Contrary Creek, Louisa County

Contrary Creek, Louisa County, Va

The chemical makeup of groundwater, which often emerges as base flow in flowing streams, is strongly influenced by the bedrock, soil, and sediment through which the water passes.  The composition of this host material and the water’s residence time, flow rate, and flow path all play important roles.  In some instances, elevated levels of metals can adversely affect water quality, while some soil and bedrock types cause acid drainage.

In most soils, natural occurrences of metals at concentrations considered toxic to humans, animals, or plants are unusual.  More often, elevated levels of metal are the result of contamination from sources such as residential, municipal, and industrial wastes, pesticides, fossil fuel combustion, or mining and smelting activities.  However, there are rare, naturally occurring soils enriched in some metals — arsenic, beryllium, cadmium, chromium, lead, mercury, and zinc — that do pose a risk to human health.  These naturally elevated concentrations are generally the result of the weathering of metal-rich parent bedrock material, and are further affected by soil moisture, depth, texture, and age.  These metals can impact human and animal health through a wide variety of direct and indirect exposure pathways, but usually through drinking water or ingestion of plants grown in high-metal soil.  Such soils also cause plant fertility problems, resulting in an economic impact to landowners. 

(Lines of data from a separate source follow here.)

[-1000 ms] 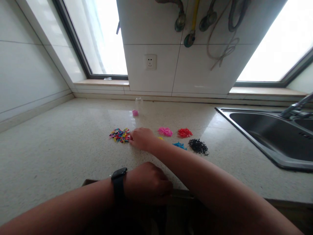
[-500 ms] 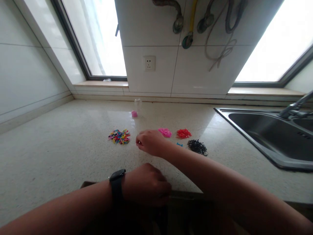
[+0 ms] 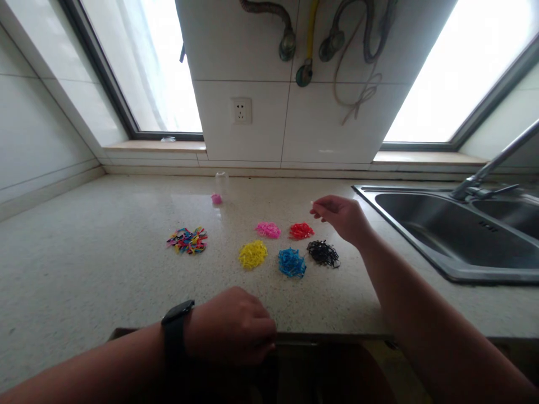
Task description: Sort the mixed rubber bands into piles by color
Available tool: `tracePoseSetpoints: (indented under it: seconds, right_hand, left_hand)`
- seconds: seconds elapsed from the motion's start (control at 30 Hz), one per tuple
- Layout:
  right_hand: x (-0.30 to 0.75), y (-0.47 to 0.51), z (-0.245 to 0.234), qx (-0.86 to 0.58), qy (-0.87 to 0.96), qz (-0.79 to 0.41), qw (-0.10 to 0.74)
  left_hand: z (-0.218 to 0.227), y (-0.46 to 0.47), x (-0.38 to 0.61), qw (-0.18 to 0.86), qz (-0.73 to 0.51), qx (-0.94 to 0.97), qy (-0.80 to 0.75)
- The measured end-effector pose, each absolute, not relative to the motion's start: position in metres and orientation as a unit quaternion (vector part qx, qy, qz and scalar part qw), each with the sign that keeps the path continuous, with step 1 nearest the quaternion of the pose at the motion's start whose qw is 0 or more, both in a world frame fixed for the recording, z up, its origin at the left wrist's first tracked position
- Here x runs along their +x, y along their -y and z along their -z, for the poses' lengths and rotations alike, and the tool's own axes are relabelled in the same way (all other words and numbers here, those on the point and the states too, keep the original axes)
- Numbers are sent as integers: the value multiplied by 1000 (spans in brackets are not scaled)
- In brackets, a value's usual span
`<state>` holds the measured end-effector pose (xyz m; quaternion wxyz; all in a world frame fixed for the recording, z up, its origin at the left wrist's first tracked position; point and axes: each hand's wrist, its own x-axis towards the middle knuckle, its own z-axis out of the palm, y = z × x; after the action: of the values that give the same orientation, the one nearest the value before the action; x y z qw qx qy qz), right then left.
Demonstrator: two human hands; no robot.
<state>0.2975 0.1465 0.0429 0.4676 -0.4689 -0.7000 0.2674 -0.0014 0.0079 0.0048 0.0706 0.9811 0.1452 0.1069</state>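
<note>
My right hand (image 3: 340, 216) hovers just beyond the red rubber bands (image 3: 301, 230), thumb and fingertips pinched together. Whatever the pinch holds, if anything, is too small to make out. Curled into a loose fist, my left hand (image 3: 233, 326) rests at the counter's front edge, a dark watch (image 3: 176, 320) on its wrist. Small rubber bands lie in heaps sorted by colour: pink bands (image 3: 268, 229), yellow bands (image 3: 252, 255), blue bands (image 3: 292, 262) and black bands (image 3: 323, 253). Farther left is a heap of mixed-colour bands (image 3: 187, 241).
A clear container (image 3: 222, 183) stands toward the back of the speckled counter (image 3: 105, 252), beside a small pink object (image 3: 216, 199). On the right are a steel sink (image 3: 425, 230) and its faucet (image 3: 467, 185). A socket (image 3: 241, 110) and pipes are on the wall.
My right hand has swung from beside the mixed heap to the right, past the red bands. The yellow and blue heaps it covered now show. The view has shifted a little rightward.
</note>
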Motion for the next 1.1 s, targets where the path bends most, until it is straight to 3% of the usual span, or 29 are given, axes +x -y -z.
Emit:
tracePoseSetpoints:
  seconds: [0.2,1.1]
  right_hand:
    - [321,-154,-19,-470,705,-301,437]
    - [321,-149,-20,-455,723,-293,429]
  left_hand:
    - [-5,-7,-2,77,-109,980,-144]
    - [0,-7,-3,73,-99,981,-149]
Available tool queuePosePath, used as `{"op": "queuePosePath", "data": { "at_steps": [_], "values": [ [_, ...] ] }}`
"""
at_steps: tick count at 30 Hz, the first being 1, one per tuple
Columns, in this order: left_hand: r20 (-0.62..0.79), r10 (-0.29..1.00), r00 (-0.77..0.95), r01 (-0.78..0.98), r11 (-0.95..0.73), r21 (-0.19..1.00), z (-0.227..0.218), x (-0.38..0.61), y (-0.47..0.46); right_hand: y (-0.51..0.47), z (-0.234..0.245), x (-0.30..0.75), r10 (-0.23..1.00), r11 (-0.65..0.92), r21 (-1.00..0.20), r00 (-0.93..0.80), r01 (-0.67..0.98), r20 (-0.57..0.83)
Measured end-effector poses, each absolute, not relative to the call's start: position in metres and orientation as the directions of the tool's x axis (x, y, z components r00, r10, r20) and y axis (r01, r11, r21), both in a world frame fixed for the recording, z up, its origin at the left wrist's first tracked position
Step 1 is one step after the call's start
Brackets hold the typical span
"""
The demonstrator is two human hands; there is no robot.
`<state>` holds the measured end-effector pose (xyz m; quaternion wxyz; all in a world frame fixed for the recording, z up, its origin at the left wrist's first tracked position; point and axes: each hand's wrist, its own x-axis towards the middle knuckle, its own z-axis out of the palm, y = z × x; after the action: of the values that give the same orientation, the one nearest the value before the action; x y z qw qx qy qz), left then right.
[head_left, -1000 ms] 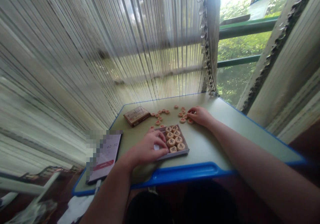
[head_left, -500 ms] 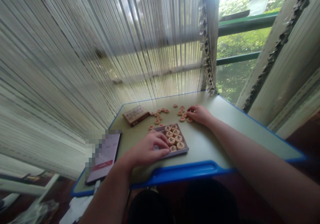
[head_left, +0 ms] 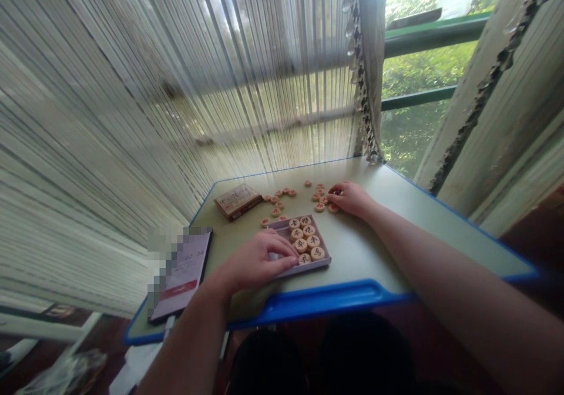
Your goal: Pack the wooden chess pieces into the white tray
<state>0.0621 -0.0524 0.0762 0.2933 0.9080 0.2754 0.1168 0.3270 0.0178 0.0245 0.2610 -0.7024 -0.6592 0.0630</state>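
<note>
A shallow grey box tray (head_left: 325, 261) near the table's front edge holds several round wooden chess pieces (head_left: 305, 237) laid flat. My left hand (head_left: 255, 260) rests on the tray's left half, fingers curled down into it; what is under them is hidden. My right hand (head_left: 350, 198) lies further back, fingers bent over a cluster of loose wooden pieces (head_left: 320, 207) on the green table (head_left: 396, 230), pinching at one.
A brown box lid (head_left: 237, 200) lies at the back left, with more loose pieces (head_left: 277, 198) beside it. A phone (head_left: 180, 274) lies at the table's left front corner. A striped curtain (head_left: 176, 101) hangs close behind, and a window with green bars (head_left: 423, 42) is at the right.
Both hands stay nearly where they were. The view has drifted slightly, so everything sits a little lower-left and higher in frame.
</note>
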Motion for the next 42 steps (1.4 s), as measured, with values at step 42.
{"op": "queuePosePath", "data": {
  "at_steps": [42],
  "values": [
    [0.051, 0.725, 0.687, 0.546, -0.561, 0.622, 0.0737, 0.0624, -0.0502, 0.0205, 0.0223, 0.3292, 0.957, 0.024, -0.430, 0.104, 0.902, 0.272]
  ]
}}
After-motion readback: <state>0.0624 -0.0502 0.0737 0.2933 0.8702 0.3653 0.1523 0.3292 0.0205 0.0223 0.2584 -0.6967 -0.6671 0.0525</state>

Melanterite, Contrary Creek, Louisa County

Melanterite, Contrary Creek, Louisa County, Va

Some of Virginia’s soil and bedrock types — organic-rich clay units in the Coastal Plain, pyritic black shales in the Valley and Ridge, and phyllites and slates in the Piedmont —  create acid rock drainage when disturbed, killing vegetation and degrading stream quality by lowering the pH of the water.  In some urban areas, acidity may be sufficient to accelerate the weathering of concrete curbs, gutters, and culverts.  Watersheds in which significant historic mining activities have occurred often contain polluted runoff that can affect both surface and ground water resources through lowered pH, excessive sediment, and contamination from mercury and other metals.  

Researchers at Virginia Tech have completed a study on the potential for acid rock drainage associated with highway construction, but there are few studies of the natural occurrence of potentially hazardous metals in Virginia.  Background levels for metals in soil are currently derived from two nationwide studies and the data is highly general.  Most soil testing in Virginia is performed for site-specific purposes, usually related to agriculture or environmental assessment, and then reported directly to the property owner. In North Carolina, state survey geologists studying the occurrence of arsenic in well water drawn from metavolcanic bedrock units in the Piedmont province have found levels that may pose a health risk in some areas.  Similar bedrock units are also found in Virginia, but no investigations of arsenic levels in well water from these rocks have been conducted to date.





Selected References:

Gustavson, N., Bolviken, B., Smith, D. B., and Serverson, R. C., 2001, Geochemical landscapes of the conterminous United States — New map presentations for 22 elements, U.S. Geological Survey Professional Paper 1648, 38 p.

Nelms, David L., Harlow, George E., Jr., Plummer, L. Niel, and Busenberg, Eurybiades, 2003, Aquifer susceptibility in Virginia, 1998-2000 USGS Water-Resources Investigations Report 03-4278, 67 p.

Orndorff, Zenah, W., 2001, Evaluation of sulfidic materials in Virginia highway corridors; Ph.D. Dissertation, Virginia Tech, 175 p.

Smith, David B., Cannon, William F., Woodruff, Laurel G., Garrett, Robert G., Klassen, Rodney, Kilburn, James E., Horton, John D., King, Harley D., Goldhaber, Martin B., and Morrison, Jean M., 2005, Major- and trace-element concentrations in soils from two continental-scale transects of the United States and Canada; USGS Open-File Report 2005–1253, 20 p.

U.S. Geological Survey, 2003, A proposal for upgrading the national-scale geochemical database for the United states; USGS Fact Sheet FS-015-03, 2 p.

Virginia Department of Environmental Quality 2012 Water Quality Assessment Integrated Report

Virginia Department of Health, 1999, Virginia Source Water Assessment Program, 20 p., U.S. Geological Survey Open File Report 97-289.